During oral arguments today in the case City of Ontario v. Quon, which considers whether police officers had an expectation of privacy in personal (and sexually explicit) text messages sent on pagers issued to them by the city, the justices of the Supreme Court at times seemed to struggle with the technology involved.

The first sign was about midway through the argument, when Chief Justice John G. Roberts, Jr. – who is known to write out his opinions in long hand with pen and paper instead of a computer – asked what the difference was “between email and a pager?” *

Other justices’ questions showed that they probably don’t spend a lot of time texting and tweeting away from their iPhones either.

At one point, Justice Anthony Kennedy asked what would happen if a text message was sent to an officer at the same time he was sending one to someone else.

“Does it say: ‘Your call is important to us, and we will get back to you?’” Kennedy asked.

Justice Antonin Scalia wrangled a bit with the idea of a service provider.

“You mean (the text) doesn’t go right to me?” he asked.

Then he asked whether they can be printed out in hard copy.

“Could Quon print these spicy little conversations and send them to his buddies?” Scalia asked.

It wasn’t just the justices who had technical difficulties. When Justice Samuel Alito asked Quon’s attorney Dieter Dammeier if officers could delete text messages from their pagers in a way that would prevent the city from retrieving them from the wireless carrier later, Dammeier said that they could.
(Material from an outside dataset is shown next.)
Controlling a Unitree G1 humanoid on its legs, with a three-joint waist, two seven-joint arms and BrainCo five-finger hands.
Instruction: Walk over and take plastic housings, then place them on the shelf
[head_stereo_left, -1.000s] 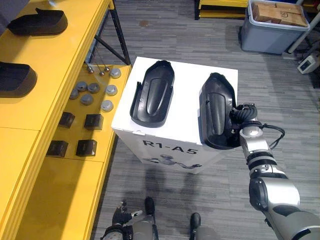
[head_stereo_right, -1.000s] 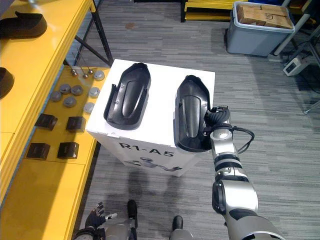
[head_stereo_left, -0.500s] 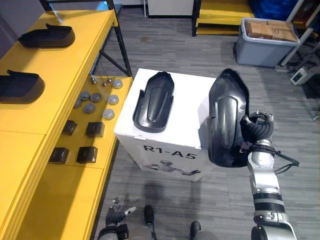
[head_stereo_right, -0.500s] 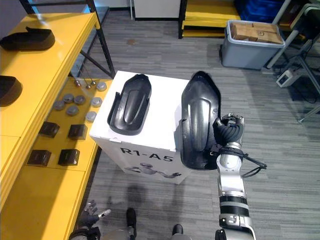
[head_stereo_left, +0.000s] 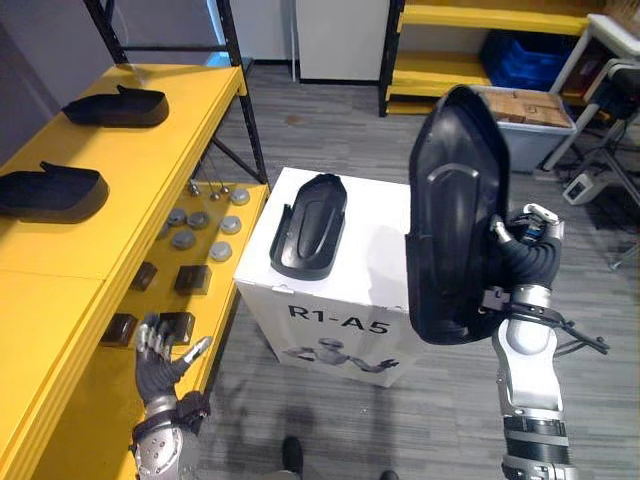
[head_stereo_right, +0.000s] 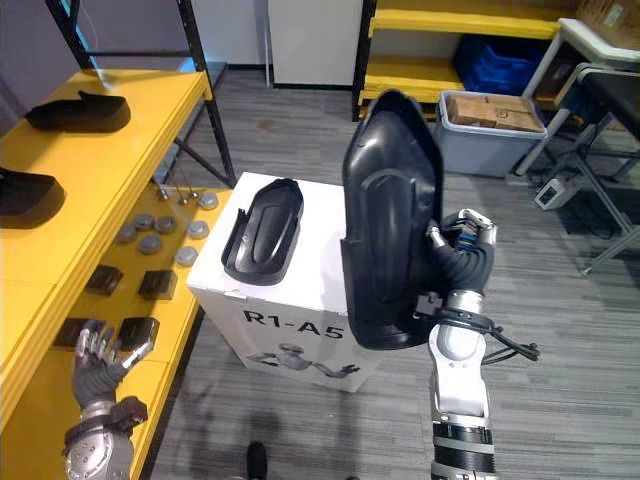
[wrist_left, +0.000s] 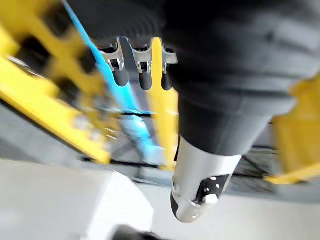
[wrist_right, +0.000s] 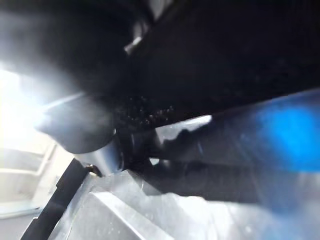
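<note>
The right robot hand (head_stereo_left: 524, 262) holds a long black moulded plastic housing (head_stereo_left: 455, 215) upright in the air at the right of centre of the frame, in front of and above the white cardboard box (head_stereo_left: 330, 318). Its thumb is clamped over the housing's right rim; the other fingers are hidden behind the shell. This housing is a smooth, slightly glossy shell with a rounded top, a raised oval panel down its middle and a wider, squared lower end. Its outer face is turned towards the camera.

A second black plastic housing (head_stereo_left: 310, 225) of the same shape lies on top of the white box at the centre of the frame, hollow side up, its rounded end pointing away from the robot.

Two more black plastic housings (head_stereo_left: 115, 105) (head_stereo_left: 50, 190) lie well apart on the top board of the yellow metal shelf (head_stereo_left: 70, 270) in the upper left of the frame. On the shelf's lower board sit grey round discs (head_stereo_left: 195, 225) and small black blocks (head_stereo_left: 190, 278).

The left robot hand (head_stereo_left: 160, 362) hangs at the lower left, beside the shelf's edge, fingers (wrist_left: 131, 70) straight and spread, holding nothing.

A grey plastic bin (head_stereo_left: 545, 125) with cardboard boxes stands on the floor in the upper right.
</note>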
A few minutes later, Alito gave Dammeier another shot at that question.

“Are you sure about your answer on deletion?” Alito asked.

Dammeier admitted that he didn’t know. “I couldn’t be certain,” he said.

More on oral arguments in the case here on Lawyers USA Online.

* UPDATE: As several commentators have noted, the Court’s official transcript quotes Justice Roberts as asking, “what is the difference between the pager and the e-mail?” – suggesting he may have been inquiring in this context, and not more generally.

59 comments

  1. This is hilarious/tragic. It reads like an article from the Onion.

  2. You would think that among nine of the most brilliant legal minds in the country, at least one of them would do 10 minutes of research and find out what the relevant technological concepts are.

  3. I had to read that twice to be sure it wasn’t satire…

    I must admit I’m also amused its the Republican Tea Party judges that seem most confused…

  4. Ryan,

    The Onion is actual news, prognosticated.

  5. The justices’ questions seem as if they were written for a SNL skit. It instills confidence that their legal decisions will stand the test of time.

  6. Why don’t we have specialty courts for cases of a highly technical nature?

    There should be a computer court, a medical court, an IP court, a narcotics court, et cetera. I just can’t understand why all law is suddenly equal when it comes to judges.

    This has bothered me for a long time, and I’ve never really seen anyone questioning the whole nature of our court system. But every time I see a judge who doesn’t understand some highly technical case, and everyone goes “HAW HAW SO OLD,” all I usually think is “well fuck, I don’t understand that shit very well either.”

  7. Wow, the people on this site and the commenters really don’t understand how the law works.

    While things like texting may seem obvious, the Justices are asking these questions not out of ignorance, but because they need to be 100% sure about how things work WITHOUT MAKING ASSUMPTIONS ABOUT HOW THINGS WORK.

    That means asking seemingly stupid questions so the answers are captured FOR THE RECORD.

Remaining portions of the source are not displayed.